§ **Aim of the exercise**
Your answer must be an exact copy of the listing below.

§ **Collected data**

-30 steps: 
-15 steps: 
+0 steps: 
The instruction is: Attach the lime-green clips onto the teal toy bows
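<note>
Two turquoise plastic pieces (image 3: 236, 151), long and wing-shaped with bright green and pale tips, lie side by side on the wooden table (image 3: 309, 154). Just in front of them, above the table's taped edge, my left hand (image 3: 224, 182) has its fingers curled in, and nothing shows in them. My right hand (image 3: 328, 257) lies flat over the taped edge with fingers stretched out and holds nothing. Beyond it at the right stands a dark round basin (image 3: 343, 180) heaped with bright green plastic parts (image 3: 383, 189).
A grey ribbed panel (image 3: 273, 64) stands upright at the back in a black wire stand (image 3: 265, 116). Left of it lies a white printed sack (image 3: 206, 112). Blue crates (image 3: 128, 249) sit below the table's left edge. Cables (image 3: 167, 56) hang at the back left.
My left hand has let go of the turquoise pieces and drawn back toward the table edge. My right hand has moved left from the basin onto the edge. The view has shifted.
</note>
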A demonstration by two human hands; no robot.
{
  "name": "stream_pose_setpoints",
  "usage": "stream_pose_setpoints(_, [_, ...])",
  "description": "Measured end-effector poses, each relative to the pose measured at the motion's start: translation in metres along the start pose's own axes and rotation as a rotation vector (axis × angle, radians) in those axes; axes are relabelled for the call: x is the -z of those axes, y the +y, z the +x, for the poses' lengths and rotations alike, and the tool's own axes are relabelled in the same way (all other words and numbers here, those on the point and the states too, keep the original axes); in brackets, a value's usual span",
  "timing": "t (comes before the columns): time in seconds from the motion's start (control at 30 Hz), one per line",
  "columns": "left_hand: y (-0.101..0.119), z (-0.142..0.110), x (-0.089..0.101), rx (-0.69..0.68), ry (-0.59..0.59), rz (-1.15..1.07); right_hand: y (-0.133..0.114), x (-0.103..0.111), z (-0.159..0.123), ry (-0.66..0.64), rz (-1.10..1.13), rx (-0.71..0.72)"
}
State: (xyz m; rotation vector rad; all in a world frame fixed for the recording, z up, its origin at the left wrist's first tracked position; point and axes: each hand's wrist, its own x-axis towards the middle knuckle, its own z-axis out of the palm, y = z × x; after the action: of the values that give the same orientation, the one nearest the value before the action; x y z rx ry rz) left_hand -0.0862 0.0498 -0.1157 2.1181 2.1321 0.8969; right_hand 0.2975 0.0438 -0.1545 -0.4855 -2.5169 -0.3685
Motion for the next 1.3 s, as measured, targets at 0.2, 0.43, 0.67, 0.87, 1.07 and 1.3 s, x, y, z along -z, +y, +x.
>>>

§ **Answer space**
-30 steps: 
-15 steps: 
+0 steps: 
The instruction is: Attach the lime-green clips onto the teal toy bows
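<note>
Two turquoise plastic pieces (image 3: 236, 151), long and wing-shaped with bright green and pale tips, lie side by side on the wooden table (image 3: 309, 154). Just in front of them, above the table's taped edge, my left hand (image 3: 224, 182) has its fingers curled in, and nothing shows in them. My right hand (image 3: 328, 257) lies flat over the taped edge with fingers stretched out and holds nothing. Beyond it at the right stands a dark round basin (image 3: 343, 180) heaped with bright green plastic parts (image 3: 383, 189).
A grey ribbed panel (image 3: 273, 64) stands upright at the back in a black wire stand (image 3: 265, 116). Left of it lies a white printed sack (image 3: 206, 112). Blue crates (image 3: 128, 249) sit below the table's left edge. Cables (image 3: 167, 56) hang at the back left.
My left hand has let go of the turquoise pieces and drawn back toward the table edge. My right hand has moved left from the basin onto the edge. The view has shifted.
</note>
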A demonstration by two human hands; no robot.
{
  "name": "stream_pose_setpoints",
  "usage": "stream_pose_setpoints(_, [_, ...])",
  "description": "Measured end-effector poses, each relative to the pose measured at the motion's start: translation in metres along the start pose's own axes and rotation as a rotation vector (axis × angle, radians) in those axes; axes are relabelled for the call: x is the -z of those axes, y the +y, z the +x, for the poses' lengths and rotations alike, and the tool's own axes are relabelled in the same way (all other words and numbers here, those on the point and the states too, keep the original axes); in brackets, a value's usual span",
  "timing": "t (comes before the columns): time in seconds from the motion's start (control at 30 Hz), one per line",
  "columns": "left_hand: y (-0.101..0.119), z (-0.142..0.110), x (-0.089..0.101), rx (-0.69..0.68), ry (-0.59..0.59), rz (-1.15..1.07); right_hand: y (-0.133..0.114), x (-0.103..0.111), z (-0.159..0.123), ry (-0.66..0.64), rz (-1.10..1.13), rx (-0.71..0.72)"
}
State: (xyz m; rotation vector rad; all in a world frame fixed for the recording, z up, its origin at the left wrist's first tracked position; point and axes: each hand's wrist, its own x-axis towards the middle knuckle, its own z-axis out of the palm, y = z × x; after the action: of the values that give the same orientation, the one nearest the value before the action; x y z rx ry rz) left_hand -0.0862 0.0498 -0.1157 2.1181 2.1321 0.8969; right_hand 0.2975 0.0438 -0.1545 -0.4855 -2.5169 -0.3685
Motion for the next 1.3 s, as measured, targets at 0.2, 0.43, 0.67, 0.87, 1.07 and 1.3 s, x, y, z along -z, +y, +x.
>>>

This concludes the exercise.